Elon Musk’s Tesla has recently unveiled an innovative AI system that could revolutionize autonomous driving technology. The new system, known as FSD 12, utilizes a neural network that learns from billions of video frames depicting human driving behavior.
Rather than relying on conventional rules and codes, the FSD 12 system imitates the driving behaviors observed in millions of training examples. This groundbreaking approach aims to enhance the performance of self-driving vehicles by enabling them to navigate real-world scenarios more smoothly and reliably.
By utilizing a dataset of millions of videos and mimicking the behaviors of what are considered good drivers, the FSD 12 system can generalize effectively in unfamiliar situations. This means that the system can autonomously discern the most appropriate driving actions based on its training, rather than being constrained by predefined instructions.
Despite the potential benefits of this end-to-end approach, concerns have been raised about the system imitating potentially risky human driving behaviors, such as rolling through stop signs rather than coming to a complete halt. The National Highway Safety Board is currently investigating whether such behaviors are acceptable for self-driving cars.

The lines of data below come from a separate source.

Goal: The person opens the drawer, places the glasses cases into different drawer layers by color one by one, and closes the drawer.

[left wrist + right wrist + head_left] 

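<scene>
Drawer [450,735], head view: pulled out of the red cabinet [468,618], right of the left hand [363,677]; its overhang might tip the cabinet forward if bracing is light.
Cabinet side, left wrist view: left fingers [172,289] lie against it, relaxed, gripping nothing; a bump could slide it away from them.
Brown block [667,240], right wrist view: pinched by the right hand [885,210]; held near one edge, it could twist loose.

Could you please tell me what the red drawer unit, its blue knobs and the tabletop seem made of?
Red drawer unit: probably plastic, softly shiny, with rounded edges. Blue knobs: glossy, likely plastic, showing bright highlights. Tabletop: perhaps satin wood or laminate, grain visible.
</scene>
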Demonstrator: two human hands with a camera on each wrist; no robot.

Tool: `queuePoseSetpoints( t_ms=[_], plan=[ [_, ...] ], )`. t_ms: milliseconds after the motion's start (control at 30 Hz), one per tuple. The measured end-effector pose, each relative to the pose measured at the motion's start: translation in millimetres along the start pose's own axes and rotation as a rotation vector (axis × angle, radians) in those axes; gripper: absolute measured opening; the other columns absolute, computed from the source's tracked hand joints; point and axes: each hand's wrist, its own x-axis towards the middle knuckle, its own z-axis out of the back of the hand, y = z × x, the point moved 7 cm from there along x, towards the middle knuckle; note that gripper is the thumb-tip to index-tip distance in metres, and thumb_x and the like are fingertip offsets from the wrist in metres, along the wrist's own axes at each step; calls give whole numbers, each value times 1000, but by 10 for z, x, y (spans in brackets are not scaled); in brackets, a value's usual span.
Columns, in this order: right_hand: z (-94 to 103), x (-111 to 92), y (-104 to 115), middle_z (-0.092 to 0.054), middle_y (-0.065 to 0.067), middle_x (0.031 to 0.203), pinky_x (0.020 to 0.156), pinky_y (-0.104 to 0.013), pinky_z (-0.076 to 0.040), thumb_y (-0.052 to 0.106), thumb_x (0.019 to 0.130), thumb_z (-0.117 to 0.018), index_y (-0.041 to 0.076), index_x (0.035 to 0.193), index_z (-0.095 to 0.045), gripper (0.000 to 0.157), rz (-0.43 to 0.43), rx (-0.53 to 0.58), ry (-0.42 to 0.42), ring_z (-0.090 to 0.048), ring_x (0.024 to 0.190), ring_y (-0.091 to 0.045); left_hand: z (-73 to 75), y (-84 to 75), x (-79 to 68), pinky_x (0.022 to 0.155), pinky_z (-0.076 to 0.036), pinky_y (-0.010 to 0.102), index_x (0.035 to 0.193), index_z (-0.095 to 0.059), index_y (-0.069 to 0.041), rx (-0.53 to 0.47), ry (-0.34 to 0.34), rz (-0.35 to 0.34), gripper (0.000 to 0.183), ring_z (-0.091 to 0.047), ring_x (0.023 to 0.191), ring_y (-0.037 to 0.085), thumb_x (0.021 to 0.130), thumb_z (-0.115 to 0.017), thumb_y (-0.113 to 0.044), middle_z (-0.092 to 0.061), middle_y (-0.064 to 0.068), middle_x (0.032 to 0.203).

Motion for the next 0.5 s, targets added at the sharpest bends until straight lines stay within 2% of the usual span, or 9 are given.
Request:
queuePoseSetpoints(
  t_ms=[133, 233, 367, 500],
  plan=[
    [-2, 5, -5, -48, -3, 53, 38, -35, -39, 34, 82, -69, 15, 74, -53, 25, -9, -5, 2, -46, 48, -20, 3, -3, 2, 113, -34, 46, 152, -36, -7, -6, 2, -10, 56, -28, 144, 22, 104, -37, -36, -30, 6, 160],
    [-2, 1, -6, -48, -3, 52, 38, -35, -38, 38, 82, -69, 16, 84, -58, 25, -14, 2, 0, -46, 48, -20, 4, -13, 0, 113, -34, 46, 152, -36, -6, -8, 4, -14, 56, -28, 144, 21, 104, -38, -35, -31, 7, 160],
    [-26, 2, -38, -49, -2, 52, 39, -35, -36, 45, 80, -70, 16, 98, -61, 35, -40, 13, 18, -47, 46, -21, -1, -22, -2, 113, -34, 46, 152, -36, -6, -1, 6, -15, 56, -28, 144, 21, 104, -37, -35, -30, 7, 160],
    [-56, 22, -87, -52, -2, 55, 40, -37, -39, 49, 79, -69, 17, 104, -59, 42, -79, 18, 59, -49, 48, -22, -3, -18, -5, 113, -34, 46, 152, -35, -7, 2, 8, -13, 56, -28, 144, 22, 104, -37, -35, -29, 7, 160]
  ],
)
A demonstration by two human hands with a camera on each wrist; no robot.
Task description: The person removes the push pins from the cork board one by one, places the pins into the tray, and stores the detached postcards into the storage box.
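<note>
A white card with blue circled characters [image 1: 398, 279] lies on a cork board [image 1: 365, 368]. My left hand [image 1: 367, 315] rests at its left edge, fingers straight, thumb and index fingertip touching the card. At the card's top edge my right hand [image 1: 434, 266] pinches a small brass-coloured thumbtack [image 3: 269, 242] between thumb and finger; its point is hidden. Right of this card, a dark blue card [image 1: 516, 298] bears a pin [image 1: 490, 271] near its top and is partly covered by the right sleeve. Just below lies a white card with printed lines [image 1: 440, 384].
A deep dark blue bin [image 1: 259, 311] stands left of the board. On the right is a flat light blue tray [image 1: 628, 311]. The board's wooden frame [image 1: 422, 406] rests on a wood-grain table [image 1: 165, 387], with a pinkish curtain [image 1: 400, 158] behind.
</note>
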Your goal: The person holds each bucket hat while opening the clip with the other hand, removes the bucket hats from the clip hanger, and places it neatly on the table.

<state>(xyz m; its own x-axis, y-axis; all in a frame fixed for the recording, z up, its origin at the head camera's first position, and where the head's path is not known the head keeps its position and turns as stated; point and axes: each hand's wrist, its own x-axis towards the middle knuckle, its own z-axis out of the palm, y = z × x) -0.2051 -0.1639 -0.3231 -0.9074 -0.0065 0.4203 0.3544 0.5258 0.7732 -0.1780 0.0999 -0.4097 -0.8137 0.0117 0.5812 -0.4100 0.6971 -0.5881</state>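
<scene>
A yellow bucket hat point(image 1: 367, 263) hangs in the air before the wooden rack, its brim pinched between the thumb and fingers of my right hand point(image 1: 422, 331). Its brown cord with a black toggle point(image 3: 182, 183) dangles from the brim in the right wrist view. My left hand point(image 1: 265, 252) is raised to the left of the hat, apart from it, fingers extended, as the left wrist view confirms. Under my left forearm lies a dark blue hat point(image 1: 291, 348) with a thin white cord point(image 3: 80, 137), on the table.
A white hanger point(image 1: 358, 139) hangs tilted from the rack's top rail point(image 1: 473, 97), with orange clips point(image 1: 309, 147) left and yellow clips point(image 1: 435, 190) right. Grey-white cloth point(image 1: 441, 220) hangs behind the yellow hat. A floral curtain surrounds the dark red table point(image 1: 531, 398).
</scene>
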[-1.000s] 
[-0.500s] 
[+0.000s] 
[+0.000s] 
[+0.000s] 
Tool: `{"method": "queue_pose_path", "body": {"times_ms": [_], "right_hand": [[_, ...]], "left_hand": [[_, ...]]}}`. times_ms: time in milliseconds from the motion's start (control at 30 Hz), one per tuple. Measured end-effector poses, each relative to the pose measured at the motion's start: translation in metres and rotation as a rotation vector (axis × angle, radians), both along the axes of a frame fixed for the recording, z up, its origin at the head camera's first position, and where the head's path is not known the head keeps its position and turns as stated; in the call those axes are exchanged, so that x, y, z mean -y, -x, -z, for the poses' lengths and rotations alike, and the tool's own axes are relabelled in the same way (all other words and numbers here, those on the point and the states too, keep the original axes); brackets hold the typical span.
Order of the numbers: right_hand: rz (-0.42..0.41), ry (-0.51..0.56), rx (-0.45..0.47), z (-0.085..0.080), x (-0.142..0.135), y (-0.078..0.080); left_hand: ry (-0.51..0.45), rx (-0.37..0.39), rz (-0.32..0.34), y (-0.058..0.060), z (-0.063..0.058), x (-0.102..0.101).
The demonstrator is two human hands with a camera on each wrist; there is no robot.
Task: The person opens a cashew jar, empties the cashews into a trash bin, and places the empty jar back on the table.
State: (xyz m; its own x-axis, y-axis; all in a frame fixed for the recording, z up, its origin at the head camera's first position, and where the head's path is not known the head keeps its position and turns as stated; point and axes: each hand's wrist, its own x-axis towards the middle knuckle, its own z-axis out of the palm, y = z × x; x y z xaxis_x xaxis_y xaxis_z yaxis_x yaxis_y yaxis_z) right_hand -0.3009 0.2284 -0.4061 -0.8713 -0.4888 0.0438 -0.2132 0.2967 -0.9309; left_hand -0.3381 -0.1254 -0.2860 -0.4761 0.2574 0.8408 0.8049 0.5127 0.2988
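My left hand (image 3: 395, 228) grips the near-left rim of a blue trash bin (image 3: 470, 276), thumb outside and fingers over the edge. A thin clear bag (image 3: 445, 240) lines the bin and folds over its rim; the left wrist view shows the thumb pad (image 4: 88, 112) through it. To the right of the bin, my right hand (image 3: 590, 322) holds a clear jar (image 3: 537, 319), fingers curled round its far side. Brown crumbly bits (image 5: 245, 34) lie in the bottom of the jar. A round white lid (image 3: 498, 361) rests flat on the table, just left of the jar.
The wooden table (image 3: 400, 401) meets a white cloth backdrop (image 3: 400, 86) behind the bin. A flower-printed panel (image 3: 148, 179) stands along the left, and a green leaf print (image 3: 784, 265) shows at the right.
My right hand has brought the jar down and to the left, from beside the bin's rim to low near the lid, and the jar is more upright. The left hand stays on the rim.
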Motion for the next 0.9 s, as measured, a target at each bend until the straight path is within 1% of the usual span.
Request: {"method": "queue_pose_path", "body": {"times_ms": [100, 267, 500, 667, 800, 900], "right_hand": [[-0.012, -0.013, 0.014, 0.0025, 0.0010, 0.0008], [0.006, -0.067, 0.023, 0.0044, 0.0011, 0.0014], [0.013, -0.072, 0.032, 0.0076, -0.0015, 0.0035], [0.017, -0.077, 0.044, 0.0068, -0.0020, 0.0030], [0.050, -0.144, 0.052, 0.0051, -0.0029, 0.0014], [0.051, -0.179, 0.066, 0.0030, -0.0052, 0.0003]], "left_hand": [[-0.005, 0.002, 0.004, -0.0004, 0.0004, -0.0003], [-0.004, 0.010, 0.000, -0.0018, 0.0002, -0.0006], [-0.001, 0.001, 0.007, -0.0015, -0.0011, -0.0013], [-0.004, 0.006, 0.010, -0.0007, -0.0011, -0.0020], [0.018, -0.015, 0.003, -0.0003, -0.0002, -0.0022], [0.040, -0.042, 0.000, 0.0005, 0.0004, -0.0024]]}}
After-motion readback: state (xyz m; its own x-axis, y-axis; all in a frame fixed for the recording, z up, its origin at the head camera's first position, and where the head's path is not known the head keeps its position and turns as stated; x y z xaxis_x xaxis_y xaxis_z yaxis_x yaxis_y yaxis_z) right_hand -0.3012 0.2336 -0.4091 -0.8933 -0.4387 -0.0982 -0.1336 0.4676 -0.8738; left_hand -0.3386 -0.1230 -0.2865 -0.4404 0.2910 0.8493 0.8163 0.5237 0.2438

While the technology behind autonomous vehicles continues to advance, some industry experts believe that current driverless technology is still in the early stages of development. Companies like Wayve, Waabi, and Ghost are focusing on neural networks to create more competent and cost-effective solutions, with hopes of surpassing current market leaders in the autonomous vehicle industry.
Investors have poured billions of dollars into developing autonomous vehicles, with the cost rivaling NASA’s moon landing mission. As self-driving cars face scrutiny for high-profile errors, the race to create safer and more reliable autonomous driving technology continues to intensify.